[Opening Data extract section]
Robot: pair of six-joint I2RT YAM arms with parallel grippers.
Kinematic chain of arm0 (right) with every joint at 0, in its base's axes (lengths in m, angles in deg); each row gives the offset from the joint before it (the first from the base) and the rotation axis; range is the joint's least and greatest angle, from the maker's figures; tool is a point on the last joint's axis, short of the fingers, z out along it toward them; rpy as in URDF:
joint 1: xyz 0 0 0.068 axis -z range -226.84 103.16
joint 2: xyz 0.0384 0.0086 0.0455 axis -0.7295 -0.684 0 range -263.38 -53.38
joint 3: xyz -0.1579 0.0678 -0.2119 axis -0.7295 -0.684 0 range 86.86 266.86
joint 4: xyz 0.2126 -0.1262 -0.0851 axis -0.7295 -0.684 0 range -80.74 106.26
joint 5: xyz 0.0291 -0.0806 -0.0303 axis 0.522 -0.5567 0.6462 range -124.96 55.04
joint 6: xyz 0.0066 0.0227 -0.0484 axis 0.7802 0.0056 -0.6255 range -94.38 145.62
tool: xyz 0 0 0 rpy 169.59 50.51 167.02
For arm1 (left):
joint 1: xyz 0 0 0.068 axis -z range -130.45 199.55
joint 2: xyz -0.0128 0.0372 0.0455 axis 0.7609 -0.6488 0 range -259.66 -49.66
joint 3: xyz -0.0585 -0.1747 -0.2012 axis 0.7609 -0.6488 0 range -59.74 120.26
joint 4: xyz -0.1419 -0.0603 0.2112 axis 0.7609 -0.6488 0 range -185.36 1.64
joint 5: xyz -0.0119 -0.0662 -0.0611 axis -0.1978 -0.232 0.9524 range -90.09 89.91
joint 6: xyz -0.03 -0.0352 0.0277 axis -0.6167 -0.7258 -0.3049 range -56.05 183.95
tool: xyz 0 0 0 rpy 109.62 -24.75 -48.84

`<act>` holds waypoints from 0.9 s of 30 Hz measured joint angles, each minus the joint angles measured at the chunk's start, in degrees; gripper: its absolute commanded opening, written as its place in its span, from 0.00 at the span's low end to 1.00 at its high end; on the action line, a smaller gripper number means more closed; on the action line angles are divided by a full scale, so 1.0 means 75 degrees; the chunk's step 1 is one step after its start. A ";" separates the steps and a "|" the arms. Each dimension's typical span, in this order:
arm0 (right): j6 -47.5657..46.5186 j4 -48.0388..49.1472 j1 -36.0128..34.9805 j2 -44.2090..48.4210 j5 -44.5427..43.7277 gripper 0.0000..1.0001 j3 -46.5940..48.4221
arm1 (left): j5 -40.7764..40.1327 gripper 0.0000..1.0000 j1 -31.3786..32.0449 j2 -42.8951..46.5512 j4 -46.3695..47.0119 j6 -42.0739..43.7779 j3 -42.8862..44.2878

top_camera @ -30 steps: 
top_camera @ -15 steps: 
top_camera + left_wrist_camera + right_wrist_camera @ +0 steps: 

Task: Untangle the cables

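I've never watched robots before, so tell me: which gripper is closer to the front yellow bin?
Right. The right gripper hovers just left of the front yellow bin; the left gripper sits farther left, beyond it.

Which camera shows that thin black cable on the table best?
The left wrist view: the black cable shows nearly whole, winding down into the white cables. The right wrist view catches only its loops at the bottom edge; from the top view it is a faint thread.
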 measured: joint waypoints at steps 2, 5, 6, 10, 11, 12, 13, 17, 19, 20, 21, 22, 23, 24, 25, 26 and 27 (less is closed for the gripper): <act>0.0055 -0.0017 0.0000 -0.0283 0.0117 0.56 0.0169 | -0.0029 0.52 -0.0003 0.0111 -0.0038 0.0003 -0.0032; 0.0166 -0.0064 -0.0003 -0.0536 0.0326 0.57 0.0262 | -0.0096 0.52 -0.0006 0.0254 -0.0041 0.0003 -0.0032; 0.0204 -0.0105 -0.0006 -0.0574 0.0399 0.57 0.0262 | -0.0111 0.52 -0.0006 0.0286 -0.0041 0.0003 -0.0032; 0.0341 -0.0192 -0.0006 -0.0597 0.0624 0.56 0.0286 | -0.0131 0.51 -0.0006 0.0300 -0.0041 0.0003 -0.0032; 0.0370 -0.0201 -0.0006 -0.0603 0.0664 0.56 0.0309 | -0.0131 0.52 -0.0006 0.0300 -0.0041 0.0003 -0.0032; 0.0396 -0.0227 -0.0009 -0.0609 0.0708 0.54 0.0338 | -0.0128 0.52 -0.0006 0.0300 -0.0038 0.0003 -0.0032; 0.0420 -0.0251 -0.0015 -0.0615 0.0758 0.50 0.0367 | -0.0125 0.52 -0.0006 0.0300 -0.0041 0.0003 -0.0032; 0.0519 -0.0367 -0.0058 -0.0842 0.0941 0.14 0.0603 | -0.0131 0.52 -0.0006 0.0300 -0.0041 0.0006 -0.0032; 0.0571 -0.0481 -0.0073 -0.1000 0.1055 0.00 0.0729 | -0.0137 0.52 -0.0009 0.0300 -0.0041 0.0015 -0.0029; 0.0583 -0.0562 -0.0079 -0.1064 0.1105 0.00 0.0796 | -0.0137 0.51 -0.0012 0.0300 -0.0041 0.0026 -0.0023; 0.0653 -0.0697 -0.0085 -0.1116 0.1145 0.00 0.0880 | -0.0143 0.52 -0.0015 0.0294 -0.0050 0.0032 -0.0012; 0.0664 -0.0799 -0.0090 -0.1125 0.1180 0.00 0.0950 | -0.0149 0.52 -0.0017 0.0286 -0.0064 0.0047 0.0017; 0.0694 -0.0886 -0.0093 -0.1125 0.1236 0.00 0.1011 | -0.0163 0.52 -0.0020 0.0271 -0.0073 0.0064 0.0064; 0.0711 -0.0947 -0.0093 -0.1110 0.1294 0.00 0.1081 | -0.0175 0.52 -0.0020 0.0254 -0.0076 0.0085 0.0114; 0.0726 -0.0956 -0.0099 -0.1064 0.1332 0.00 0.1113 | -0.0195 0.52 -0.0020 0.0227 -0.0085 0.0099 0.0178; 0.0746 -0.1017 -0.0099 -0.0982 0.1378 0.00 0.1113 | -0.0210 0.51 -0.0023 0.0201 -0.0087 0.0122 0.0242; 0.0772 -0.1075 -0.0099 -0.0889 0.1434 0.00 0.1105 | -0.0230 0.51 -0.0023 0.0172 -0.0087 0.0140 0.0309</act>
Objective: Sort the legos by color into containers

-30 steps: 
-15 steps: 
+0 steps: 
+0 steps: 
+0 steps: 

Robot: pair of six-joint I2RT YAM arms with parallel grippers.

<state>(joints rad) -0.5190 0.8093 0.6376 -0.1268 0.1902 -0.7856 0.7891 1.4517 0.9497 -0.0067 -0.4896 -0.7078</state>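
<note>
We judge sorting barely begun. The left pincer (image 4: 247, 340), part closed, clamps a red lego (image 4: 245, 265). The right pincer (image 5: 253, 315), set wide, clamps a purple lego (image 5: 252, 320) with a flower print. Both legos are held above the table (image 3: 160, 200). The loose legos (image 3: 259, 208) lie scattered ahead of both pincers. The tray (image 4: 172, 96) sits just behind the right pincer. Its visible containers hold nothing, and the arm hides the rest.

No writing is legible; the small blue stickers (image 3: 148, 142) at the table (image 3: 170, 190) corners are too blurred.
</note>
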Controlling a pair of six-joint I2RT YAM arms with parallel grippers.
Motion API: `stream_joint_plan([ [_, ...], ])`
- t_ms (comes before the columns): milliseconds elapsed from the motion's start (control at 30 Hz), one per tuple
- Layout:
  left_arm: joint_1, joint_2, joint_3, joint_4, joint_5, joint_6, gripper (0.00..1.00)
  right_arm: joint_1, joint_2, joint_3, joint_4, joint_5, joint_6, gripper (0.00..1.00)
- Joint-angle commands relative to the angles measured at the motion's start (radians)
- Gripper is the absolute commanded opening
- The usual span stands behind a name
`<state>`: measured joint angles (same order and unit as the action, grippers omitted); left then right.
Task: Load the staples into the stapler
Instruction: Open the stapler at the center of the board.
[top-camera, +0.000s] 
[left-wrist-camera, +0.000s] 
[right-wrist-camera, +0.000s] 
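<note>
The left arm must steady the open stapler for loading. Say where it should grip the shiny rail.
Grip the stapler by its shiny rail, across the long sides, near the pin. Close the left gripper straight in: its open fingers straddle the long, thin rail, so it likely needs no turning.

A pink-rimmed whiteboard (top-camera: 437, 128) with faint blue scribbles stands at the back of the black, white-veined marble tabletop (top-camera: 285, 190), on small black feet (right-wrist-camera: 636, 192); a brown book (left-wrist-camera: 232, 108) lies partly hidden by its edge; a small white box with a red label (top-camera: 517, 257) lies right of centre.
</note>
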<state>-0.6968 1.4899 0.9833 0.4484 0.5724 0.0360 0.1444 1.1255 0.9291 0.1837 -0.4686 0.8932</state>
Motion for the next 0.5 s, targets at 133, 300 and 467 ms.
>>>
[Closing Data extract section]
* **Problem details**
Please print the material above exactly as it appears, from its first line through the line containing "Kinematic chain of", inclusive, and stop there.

* **Exercise result**
Robot: pair of six-joint I2RT YAM arms with parallel grippers.
Kinematic chain of arm0 (right) with every joint at 0, in its base's axes (lengths in m, angles in deg); each row gives the offset from the joint before it (the first from the base) and the rotation axis; range is the joint's least and greatest angle, from the maker's figures; tool is a point on the last joint's axis, short of the fingers, z out along it toward them; rpy as in URDF:

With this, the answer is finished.